Sur la scène de la Maison de la Création à Laeken, trois ombres se dessinent dans la pénombre. Un rai de lumière d’un bleu froid se pose sur la silhouette du milieu. Des notes de piano résonnent sur un fond sonore très doux, peu à peu troublé par des "bip" de différentes intensités. Ayrton, jeune danseur de hip-hop, entame un solo par des mouvements saccadés tel un automate puis attire à lui Milo et Atlan. Nous sommes dans un laboratoire spécialisé dans la génétique et la cybernétique, où ont été créés trois cyborgs, ces créatures mi-hommes mi-machines. Une prison de verre dont ils vont s’échapper…

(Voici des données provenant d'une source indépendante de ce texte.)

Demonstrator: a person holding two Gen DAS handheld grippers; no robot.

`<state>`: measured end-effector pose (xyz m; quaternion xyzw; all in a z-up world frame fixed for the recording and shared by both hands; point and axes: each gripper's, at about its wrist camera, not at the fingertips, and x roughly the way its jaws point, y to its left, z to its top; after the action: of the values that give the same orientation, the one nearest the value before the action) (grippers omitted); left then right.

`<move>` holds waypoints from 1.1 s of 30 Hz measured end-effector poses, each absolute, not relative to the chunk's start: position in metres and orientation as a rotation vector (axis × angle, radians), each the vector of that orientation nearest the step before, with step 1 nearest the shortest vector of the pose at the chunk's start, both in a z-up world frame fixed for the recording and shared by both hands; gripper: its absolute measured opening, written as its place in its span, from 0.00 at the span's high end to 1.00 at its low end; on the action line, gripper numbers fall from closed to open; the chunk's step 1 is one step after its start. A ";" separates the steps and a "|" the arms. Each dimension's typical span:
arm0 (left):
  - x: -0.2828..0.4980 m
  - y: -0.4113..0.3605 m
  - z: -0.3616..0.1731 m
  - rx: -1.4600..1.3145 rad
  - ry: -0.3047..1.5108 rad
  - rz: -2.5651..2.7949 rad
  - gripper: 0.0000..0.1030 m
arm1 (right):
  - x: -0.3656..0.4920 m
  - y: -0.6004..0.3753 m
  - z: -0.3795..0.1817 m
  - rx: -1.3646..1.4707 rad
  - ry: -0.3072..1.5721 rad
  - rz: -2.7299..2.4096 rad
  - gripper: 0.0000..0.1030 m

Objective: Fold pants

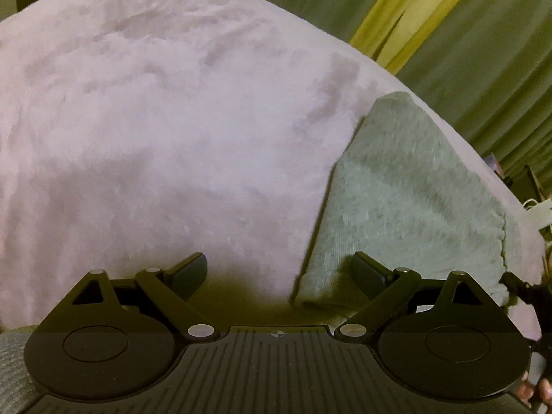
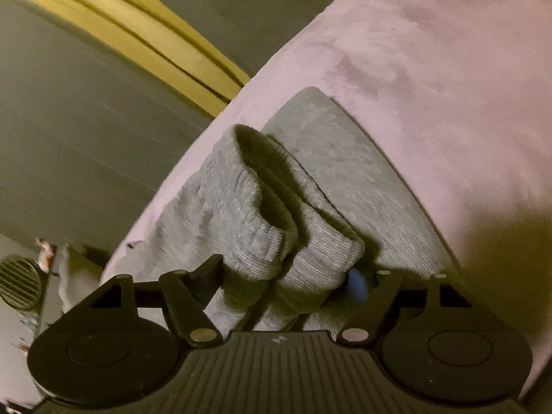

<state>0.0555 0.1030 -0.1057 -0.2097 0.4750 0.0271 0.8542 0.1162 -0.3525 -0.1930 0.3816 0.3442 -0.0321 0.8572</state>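
The grey knit pants (image 1: pixel 410 193) lie folded on the pink plush blanket (image 1: pixel 155 120), near its right edge. My left gripper (image 1: pixel 279 272) is open and low over the blanket. Its right finger (image 1: pixel 367 270) rests at the pants' near folded edge, and nothing is between the jaws. In the right wrist view the pants' ribbed cuffs (image 2: pixel 262 214) bunch up between the fingers of my right gripper (image 2: pixel 283 281). The jaws stand wide and the cloth looks loose and unsqueezed. A blue pad (image 2: pixel 357 286) shows on the right finger.
The blanket's edge (image 2: pixel 193 158) drops off just past the pants, with green curtains (image 1: pixel 483 51) and a yellow strip (image 1: pixel 403 17) behind. A round black ribbed object (image 2: pixel 20 286) and small clutter lie below at the left. A person's hand (image 1: pixel 538 391) shows at the bottom right.
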 end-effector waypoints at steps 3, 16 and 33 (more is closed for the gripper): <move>0.055 0.102 -0.106 -0.436 0.999 0.059 0.07 | 0.121 -0.348 -0.193 0.780 0.732 -0.083 0.28; 0.057 0.107 -0.110 -0.470 1.024 0.075 0.07 | 0.102 -0.315 -0.117 0.687 0.522 0.012 0.54; 0.062 0.106 -0.112 -0.458 1.041 0.081 0.07 | 0.066 -0.371 -0.172 0.671 0.645 -0.179 0.40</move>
<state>0.0616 0.1064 -0.1115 -0.2166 0.4926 0.0385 0.8420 0.0657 -0.3705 -0.1721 0.3231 0.3106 -0.0863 0.8898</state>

L’homme et/ou les robots ?

Pour son premier spectacle, "Cyborgs’Quest", la jeune compagnie de hip-hop Slayers, produite par l’ASBL Impulsion Dance, a choisi de s’attaquer à un sujet d’actualité - la place des machines, de la technologie dans notre société - "qui nous concerne tous", souligne Yannick Bras, 32 ans, chorégraphe de la compagnie Slayers et directeur de l’école Impulsion. "Notre génération voit la fin du modèle tel qu’ont pu le connaître nos parents et nos grands-parents. Il y a une sorte de crise un peu existentielle, observe Yannick, qui se mélange à ça : ‘Nous sommes là, mais les robots font tout mieux que nous. Par quoi va-t-on parvenir à faire la différence ? Quel sera notre métier demain ? C’est une évolution positive, mais il y a une réflexion qui en découle."